Та немедленно подошла. «Опять, Святослав Залкович?» — спросила она заботливо, с какими-то материнскими интонациями. «Ну что сразу опять», — буркнул он, впрочем, явно добрея. «С яблочком?». — «И корицы побольше». «А вам?» — спросила она у Никодима. Тот уставился на нее: очень молодая, с выбеленными, коротко стриженными волосами, с едва заметными веснушками, она вдруг необыкновенно понравилась ему — то ли своей внешней нормальностью после мрачных Зайцевых речей, то ли (Никодим мысленно сплюнул) особенный ветер подул вдруг в его сторону. Ему вдруг показалось невежливым сидеть в ее присутствии, но этот порыв он быстро загасил. — «И мне кальвадоса, пожалуйста». Она мгновенно, кажется почувствовав дуновение его интереса, положила ладонь на плечо Зайцу, отчего тот еще более ссутулился, и улыбнулась Никодиму: «Конечно». Несколько секунд висела пауза, после чего официантка развернулась и упорхнула.

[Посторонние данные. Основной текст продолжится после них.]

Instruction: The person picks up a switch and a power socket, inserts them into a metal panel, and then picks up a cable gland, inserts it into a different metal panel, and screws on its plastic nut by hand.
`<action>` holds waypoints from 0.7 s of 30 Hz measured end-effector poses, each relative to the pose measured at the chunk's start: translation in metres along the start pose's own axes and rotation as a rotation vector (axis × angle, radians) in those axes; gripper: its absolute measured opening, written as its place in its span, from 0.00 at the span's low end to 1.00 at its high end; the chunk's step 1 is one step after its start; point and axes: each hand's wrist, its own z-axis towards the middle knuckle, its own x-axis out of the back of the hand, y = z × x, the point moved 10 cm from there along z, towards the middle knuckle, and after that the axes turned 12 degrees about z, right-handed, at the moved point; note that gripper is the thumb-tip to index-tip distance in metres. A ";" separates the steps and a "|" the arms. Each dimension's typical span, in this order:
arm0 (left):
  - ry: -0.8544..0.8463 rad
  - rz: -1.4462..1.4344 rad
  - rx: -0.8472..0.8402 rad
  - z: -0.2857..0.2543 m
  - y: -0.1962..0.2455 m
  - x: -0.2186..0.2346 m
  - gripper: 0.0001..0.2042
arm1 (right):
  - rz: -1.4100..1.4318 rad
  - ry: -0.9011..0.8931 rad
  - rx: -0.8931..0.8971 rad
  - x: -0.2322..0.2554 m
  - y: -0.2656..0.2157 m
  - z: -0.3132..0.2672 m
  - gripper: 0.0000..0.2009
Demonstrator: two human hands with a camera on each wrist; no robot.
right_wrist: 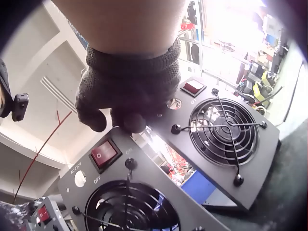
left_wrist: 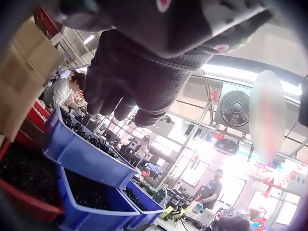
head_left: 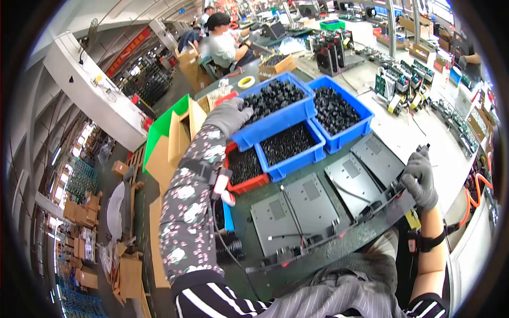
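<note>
My gloved left hand (head_left: 230,117) is at the left end of the upper blue bin (head_left: 278,123), its fingers over the black plastic parts (head_left: 277,96). In the left wrist view its fingers hang loosely bent above that bin. My gloved right hand (head_left: 420,180) is raised at the right end of the row of grey metal housings (head_left: 273,225), with a small black part (head_left: 422,148) pinched at its fingertips. From the right wrist, the housings' end faces show a fan grille (right_wrist: 224,126) and a red rocker switch (right_wrist: 105,154) below the hand.
Beside and beneath the upper bin stand another blue bin (head_left: 347,135), a lower blue bin (head_left: 297,163) and a red bin (head_left: 249,184), all with black parts. Cardboard (head_left: 177,138) and a green crate (head_left: 159,124) flank my left arm. Circuit boards (head_left: 403,79) stand on the white bench.
</note>
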 end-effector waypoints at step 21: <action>-0.013 0.139 0.015 0.103 -0.038 -0.083 0.23 | -0.007 0.080 0.041 0.000 0.008 -0.001 0.20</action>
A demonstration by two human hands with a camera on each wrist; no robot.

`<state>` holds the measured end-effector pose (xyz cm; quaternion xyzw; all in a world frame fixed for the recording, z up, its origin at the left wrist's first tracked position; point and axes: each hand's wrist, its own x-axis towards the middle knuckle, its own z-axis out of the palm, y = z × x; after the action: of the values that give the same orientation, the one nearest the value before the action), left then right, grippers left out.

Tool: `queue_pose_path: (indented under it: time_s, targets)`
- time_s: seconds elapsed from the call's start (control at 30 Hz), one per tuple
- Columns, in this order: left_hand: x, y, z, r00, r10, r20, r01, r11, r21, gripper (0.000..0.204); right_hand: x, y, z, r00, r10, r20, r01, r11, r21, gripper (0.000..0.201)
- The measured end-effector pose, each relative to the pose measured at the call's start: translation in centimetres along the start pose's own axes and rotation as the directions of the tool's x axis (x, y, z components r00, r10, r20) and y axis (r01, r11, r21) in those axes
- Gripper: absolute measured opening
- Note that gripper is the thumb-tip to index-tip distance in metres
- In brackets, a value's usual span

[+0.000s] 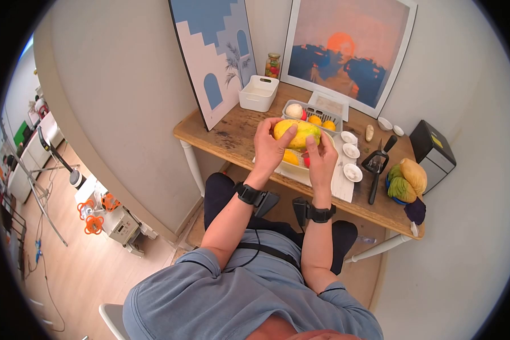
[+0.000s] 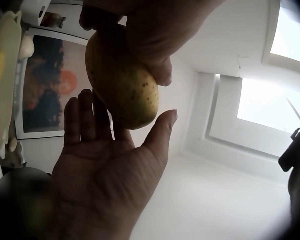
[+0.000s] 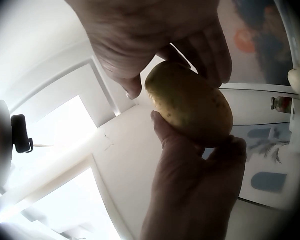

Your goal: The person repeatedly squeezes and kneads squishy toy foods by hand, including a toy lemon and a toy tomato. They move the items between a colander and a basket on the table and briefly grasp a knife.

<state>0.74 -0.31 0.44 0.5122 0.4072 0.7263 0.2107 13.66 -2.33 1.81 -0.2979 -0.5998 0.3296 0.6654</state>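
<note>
A yellow papaya (image 1: 300, 135) with green patches and dark specks is held up over the front of the wooden table. My left hand (image 1: 270, 146) grips it, the thumb on one side and the fingers round the other, as the right wrist view also shows. My right hand (image 1: 322, 165) stands at its other end with straight fingers and the thumb spread, the fingertips right at the skin. In the left wrist view its palm faces up beneath the papaya. Below both hands is a cream bowl (image 2: 11, 65) with yellow and red produce, partly hidden.
Behind the bowl stands a grey basket (image 1: 337, 120) of produce. A white bin (image 1: 259, 101) is at back left. Small white dishes (image 1: 352, 173) line the right side, beside black-handled tools (image 1: 374, 190). Further right are yellow and green cloth-like bundles (image 1: 412, 175) and a black box (image 1: 433, 144).
</note>
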Motion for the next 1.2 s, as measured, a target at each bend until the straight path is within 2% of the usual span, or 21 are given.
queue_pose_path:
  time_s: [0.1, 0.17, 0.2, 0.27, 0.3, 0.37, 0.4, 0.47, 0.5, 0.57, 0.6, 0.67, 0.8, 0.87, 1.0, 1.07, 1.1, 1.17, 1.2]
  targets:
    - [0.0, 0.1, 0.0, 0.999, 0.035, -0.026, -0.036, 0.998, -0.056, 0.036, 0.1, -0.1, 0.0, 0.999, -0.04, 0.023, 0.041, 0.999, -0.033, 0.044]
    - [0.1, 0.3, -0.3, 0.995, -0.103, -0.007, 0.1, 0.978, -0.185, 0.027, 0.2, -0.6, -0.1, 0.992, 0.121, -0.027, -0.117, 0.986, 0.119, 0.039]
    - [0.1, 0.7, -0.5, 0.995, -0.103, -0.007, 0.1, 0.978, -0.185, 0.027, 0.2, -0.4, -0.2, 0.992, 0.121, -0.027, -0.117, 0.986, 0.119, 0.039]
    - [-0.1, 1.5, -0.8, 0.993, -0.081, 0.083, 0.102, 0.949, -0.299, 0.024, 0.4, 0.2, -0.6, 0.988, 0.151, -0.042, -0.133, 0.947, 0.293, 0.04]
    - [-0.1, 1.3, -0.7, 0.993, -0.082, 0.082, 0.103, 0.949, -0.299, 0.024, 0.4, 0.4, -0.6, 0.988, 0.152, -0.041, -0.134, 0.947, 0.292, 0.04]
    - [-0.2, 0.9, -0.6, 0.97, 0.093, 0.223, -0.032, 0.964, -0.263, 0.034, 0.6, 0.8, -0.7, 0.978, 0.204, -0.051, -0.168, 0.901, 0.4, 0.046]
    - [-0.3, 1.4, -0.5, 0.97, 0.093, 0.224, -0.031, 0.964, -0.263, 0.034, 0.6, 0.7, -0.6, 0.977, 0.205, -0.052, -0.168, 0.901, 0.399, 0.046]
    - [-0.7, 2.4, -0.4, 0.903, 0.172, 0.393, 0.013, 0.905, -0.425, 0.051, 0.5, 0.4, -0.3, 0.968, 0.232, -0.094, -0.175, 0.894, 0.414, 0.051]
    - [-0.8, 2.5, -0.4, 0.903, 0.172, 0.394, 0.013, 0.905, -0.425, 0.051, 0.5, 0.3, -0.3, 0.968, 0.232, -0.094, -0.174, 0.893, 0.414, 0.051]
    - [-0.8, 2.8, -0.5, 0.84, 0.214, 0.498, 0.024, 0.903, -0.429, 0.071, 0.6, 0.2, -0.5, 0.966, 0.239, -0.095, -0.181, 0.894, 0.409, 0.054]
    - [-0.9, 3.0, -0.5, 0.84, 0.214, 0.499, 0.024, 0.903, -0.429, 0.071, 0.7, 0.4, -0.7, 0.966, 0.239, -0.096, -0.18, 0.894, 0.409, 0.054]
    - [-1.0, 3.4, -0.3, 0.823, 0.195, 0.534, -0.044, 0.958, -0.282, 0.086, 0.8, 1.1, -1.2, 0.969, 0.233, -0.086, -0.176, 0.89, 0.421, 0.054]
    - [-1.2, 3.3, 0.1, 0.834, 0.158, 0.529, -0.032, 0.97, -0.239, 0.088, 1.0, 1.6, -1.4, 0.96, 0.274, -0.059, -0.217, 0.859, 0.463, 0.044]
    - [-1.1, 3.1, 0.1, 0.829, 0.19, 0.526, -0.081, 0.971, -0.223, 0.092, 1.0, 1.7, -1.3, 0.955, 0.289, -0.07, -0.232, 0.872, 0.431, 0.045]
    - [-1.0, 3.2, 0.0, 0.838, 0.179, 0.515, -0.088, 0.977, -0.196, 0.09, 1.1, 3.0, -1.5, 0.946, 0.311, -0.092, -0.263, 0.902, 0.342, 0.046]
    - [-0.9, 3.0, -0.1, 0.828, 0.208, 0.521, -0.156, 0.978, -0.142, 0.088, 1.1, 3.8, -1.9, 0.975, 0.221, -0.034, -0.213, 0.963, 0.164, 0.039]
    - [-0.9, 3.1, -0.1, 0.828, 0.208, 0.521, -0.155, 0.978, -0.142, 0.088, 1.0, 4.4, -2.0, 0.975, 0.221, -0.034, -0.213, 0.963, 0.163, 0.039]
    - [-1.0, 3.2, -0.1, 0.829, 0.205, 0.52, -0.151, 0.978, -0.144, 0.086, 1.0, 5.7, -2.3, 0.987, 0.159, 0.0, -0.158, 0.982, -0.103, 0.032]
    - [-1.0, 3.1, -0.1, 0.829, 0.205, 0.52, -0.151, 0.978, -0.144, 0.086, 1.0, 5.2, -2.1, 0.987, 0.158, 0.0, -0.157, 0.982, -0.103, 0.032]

— Так вот. Я, прежде чем попасть в эту среду, всегда недоумевал — почему государство так стремится нравиться именно тем, кто его ненавидит и презирает. Ни в каких других странах этого нет, это чисто русская черта — вся местная интеллигенция всегда была злейшим и последовательным врагом России. Вы скажете, конечно, что она боролась не с самой Россией, а с тем, что в ней есть худшего, да? И хотела на ее обломках воздвигнуть новую, чудесную Россию, где не будет угнетающего класса, а будет равенство и братство, верно? Так нет — я уж не говорю, что Франция прекрасно нам показала, чего стоит равенство, братство и сестричка их гильотина. Собственно, если вы вспомните даже урок нашего семнадцатого года, то увидите, чем кончаются прекраснодушные интеллигентские мечты. Это же восхитительно — если бы с вами говорили пятьдесят лет назад и предложили бы вам угадать, откуда исходит главная опасность для России, кого бы вы назвали? Ну японцев, ну немцев, ну восстание инородцев, каких-нибудь басмачей, да? Или что прилетели с Венеры космические корабли, а в них какие-нибудь ходячие треножники с жвалами. А я бы вам сказал: нет, самая страшная опасность — два десятка интеллигентов: один экономист из Цюриха, один грузинский поэт из Батуми, один театральный критик из Москвы, один автор романа про содомитов из Петербурга и несколько внештатных корреспондентов ярославской газетенки. Вы подняли бы меня на смех! И двести тысяч жизней плюс пятую часть своей территории мы отдали, чтобы избавиться от плодов этого прекраснодушия. У вас может возникнуть иллюзия, что их так мало, настолько ничтожное число, что они физически не могут представлять опасности, — ну что значит десять, ну пусть двадцать тысяч бесов для двухсотмиллионной страны. А я вам предложу взвесить пулю, обычную свинцовую пулю. Девять грамм, правильно? А ее хватает, чтобы на месте положить стокилограммового человека. Вот и думайте, юноша.